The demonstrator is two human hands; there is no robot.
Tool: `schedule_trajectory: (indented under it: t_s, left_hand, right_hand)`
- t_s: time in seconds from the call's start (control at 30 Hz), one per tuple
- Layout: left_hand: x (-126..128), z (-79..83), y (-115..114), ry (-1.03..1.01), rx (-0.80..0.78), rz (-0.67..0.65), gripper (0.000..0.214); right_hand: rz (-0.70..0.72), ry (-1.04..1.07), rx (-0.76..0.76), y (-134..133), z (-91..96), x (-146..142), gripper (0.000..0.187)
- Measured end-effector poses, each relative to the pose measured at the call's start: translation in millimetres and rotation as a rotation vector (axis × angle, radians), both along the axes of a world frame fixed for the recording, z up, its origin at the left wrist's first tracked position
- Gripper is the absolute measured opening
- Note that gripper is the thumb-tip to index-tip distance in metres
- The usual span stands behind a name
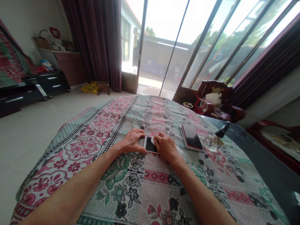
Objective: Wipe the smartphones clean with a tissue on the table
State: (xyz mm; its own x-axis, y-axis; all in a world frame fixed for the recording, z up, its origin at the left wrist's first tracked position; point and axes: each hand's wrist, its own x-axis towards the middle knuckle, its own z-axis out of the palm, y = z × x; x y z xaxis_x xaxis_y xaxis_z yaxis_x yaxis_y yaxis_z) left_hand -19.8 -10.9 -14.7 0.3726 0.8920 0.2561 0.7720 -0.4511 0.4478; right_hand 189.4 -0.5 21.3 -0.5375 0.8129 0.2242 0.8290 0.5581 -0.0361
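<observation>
A white smartphone [149,144] with a dark screen lies flat on the patterned tablecloth [154,165]. My left hand [133,141] grips its left end, thumb at the near edge and fingers at the far edge. Pinched in my right hand [167,147] is a white tissue [152,141], pressed on the phone's screen. More of the white material [179,150] shows beside the right wrist. The right hand hides the phone's right end. To the right, a dark-screened device with a red edge [192,137] rests on top of another flat, pale-edged one.
A clear bottle with a black top [214,140] stands right of the stacked devices. Beyond the cloth, a dark tabletop [243,140] shows. A wooden chair [208,97] holding things is at the far right, near glass doors [161,62]. A yellow bag [89,87] lies on the floor.
</observation>
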Motion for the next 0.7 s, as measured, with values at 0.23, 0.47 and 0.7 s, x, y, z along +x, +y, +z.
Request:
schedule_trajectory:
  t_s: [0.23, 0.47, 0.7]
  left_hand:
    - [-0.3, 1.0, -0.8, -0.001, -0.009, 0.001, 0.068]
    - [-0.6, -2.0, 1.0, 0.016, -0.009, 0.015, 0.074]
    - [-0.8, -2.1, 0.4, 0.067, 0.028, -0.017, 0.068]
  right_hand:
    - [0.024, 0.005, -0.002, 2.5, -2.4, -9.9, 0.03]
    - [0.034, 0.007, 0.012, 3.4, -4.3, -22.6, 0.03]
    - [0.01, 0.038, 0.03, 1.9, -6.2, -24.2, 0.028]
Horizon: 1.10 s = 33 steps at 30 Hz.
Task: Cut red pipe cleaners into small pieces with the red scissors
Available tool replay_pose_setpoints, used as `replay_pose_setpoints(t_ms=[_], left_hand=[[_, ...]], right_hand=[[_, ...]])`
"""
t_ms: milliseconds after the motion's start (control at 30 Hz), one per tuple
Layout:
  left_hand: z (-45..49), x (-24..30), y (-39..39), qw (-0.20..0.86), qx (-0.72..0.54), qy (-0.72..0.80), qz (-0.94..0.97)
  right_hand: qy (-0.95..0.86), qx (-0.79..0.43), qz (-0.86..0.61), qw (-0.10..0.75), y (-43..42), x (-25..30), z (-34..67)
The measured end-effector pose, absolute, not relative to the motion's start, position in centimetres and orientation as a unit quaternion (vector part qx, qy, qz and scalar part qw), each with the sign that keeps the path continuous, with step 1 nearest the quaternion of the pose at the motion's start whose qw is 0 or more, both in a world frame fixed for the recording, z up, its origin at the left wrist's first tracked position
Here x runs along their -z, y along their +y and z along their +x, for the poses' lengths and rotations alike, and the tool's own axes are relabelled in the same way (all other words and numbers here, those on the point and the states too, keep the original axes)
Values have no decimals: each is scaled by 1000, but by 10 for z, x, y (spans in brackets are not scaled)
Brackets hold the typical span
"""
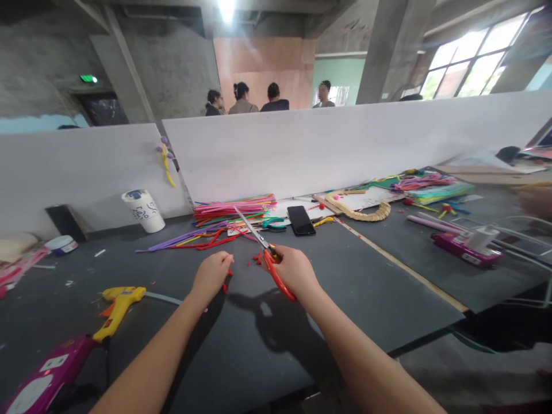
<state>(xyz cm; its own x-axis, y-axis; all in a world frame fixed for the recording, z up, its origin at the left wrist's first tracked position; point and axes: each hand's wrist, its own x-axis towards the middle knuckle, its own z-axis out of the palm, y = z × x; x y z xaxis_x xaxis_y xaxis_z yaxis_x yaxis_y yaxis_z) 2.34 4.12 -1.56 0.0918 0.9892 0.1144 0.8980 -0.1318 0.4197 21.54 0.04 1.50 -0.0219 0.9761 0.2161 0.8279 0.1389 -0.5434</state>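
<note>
My right hand (295, 269) grips a pair of scissors (276, 269) by the red-orange handles, and the metal blades point up and to the left. The blades look nearly together. To the left, my left hand (212, 275) is closed, fingers pressed together near the table. Small red fuzzy bits (225, 286) show beside and below its fingertips; whether they are held or lie on the table I cannot tell. More red snippets (257, 259) lie between the hands. Beyond them are pink, purple and red pipe cleaners (233, 210) in a loose bundle.
A yellow glue gun (118, 307) lies at left near a purple device (56, 368). Behind stand a white cup (144, 211) and a white partition (302, 149). A black phone (301, 221), teal-handled pliers (275, 224) and a wooden strip (401, 264) lie ahead and right.
</note>
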Motion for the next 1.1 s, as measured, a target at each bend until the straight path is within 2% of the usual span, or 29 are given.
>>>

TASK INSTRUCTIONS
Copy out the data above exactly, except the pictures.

ANSWER SPACE
The demonstrator is two human hands; there is no robot.
Tool: `schedule_trajectory: (indented under it: t_s, left_hand, right_hand)`
- t_s: time in seconds from the call's start (control at 30 Hz), one per tuple
- Layout: left_hand: x (-126..128), z (-79..83), y (-115..114), ry (-1.03..1.01), rx (-0.80..0.78), rz (-0.67..0.65), gripper (0.000..0.214); right_hand: rz (-0.70..0.72), ry (-1.04..1.07), rx (-0.76..0.76), y (-134..133), z (-91..96), x (-146..142), gripper (0.000..0.187)
- Measured end-effector poses, each relative to the pose measured at the call's start: translation in millimetres and rotation as a rotation vector (axis × angle, radians), both along the axes of a world frame fixed for the recording, z up, its origin at the left wrist's first tracked position
- Gripper is the absolute measured opening
- Note that gripper is the thumb-tip to index-tip distance in metres
- The usual span stands behind a name
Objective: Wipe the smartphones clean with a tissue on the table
State: (xyz mm; its own x-axis, y-axis; all in a world frame fixed for the recording, z up, its origin at the left wrist's first tracked position; point and axes: each hand's wrist, its own x-axis towards the middle knuckle, its own z-axis out of the palm, y = z × x; x y z xaxis_x xaxis_y xaxis_z yaxis_x yaxis_y yaxis_z) left_hand -19.8 -10.9 -14.7 0.3726 0.8920 0.2561 0.7720 -0.4511 0.4478; right_hand 189.4 -0.5 21.3 -0.5375 0.8129 0.2242 0.8290 0.5581 -0.0361
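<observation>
A white smartphone [149,144] with a dark screen lies flat on the patterned tablecloth [154,165]. My left hand [133,141] grips its left end, thumb at the near edge and fingers at the far edge. Pinched in my right hand [167,147] is a white tissue [152,141], pressed on the phone's screen. More of the white material [179,150] shows beside the right wrist. The right hand hides the phone's right end. To the right, a dark-screened device with a red edge [192,137] rests on top of another flat, pale-edged one.
A clear bottle with a black top [214,140] stands right of the stacked devices. Beyond the cloth, a dark tabletop [243,140] shows. A wooden chair [208,97] holding things is at the far right, near glass doors [161,62]. A yellow bag [89,87] lies on the floor.
</observation>
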Motion for the next 0.7 s, as measured, with values at 0.23, 0.47 and 0.7 s, x, y, z along +x, +y, +z.
Request:
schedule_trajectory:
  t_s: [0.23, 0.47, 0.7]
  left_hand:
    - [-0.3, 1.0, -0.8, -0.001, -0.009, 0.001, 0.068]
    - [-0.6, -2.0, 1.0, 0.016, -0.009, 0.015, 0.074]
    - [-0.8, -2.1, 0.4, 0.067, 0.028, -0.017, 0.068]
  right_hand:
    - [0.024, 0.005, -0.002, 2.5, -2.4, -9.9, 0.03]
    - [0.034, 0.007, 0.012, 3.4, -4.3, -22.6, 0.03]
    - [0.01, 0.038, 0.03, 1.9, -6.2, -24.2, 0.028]
Horizon: 1.10 s = 33 steps at 30 Hz.
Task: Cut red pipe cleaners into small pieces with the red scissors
Available tool replay_pose_setpoints, used as `replay_pose_setpoints(t_ms=[_], left_hand=[[_, ...]], right_hand=[[_, ...]])`
"""
t_ms: milliseconds after the motion's start (control at 30 Hz), one per tuple
Layout:
  left_hand: z (-45..49), x (-24..30), y (-39..39), qw (-0.20..0.86), qx (-0.72..0.54), qy (-0.72..0.80), qz (-0.94..0.97)
  right_hand: qy (-0.95..0.86), qx (-0.79..0.43), qz (-0.86..0.61), qw (-0.10..0.75), y (-43..42), x (-25..30), z (-34..67)
The measured end-effector pose, absolute, not relative to the motion's start, position in centimetres and orientation as a unit quaternion (vector part qx, qy, qz and scalar part qw), each with the sign that keeps the path continuous, with step 1 nearest the quaternion of the pose at the motion's start whose qw is 0 or more, both in a world frame fixed for the recording, z up, its origin at the left wrist's first tracked position
Here x runs along their -z, y along their +y and z along their +x, for the poses' lengths and rotations alike, and the tool's own axes are relabelled in the same way (all other words and numbers here, those on the point and the states too, keep the original axes)
Values have no decimals: each is scaled by 1000, but by 10 for z, x, y (spans in brackets are not scaled)
Brackets hold the typical span
"""
<state>(xyz cm; its own x-axis, y-axis; all in a world frame fixed for the recording, z up, its origin at the left wrist's first tracked position; point and axes: each hand's wrist, its own x-axis towards the middle knuckle, its own z-axis out of the palm, y = z × x; x y z xaxis_x xaxis_y xaxis_z yaxis_x yaxis_y yaxis_z) 2.34 4.12 -1.56 0.0918 0.9892 0.1144 0.8980 -0.1318 0.4197 21.54 0.04 1.50 -0.0219 0.9761 0.2161 0.8279 0.1389 -0.5434</state>
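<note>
My right hand (295, 269) grips a pair of scissors (276, 269) by the red-orange handles, and the metal blades point up and to the left. The blades look nearly together. To the left, my left hand (212, 275) is closed, fingers pressed together near the table. Small red fuzzy bits (225, 286) show beside and below its fingertips; whether they are held or lie on the table I cannot tell. More red snippets (257, 259) lie between the hands. Beyond them are pink, purple and red pipe cleaners (233, 210) in a loose bundle.
A yellow glue gun (118, 307) lies at left near a purple device (56, 368). Behind stand a white cup (144, 211) and a white partition (302, 149). A black phone (301, 221), teal-handled pliers (275, 224) and a wooden strip (401, 264) lie ahead and right.
</note>
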Motion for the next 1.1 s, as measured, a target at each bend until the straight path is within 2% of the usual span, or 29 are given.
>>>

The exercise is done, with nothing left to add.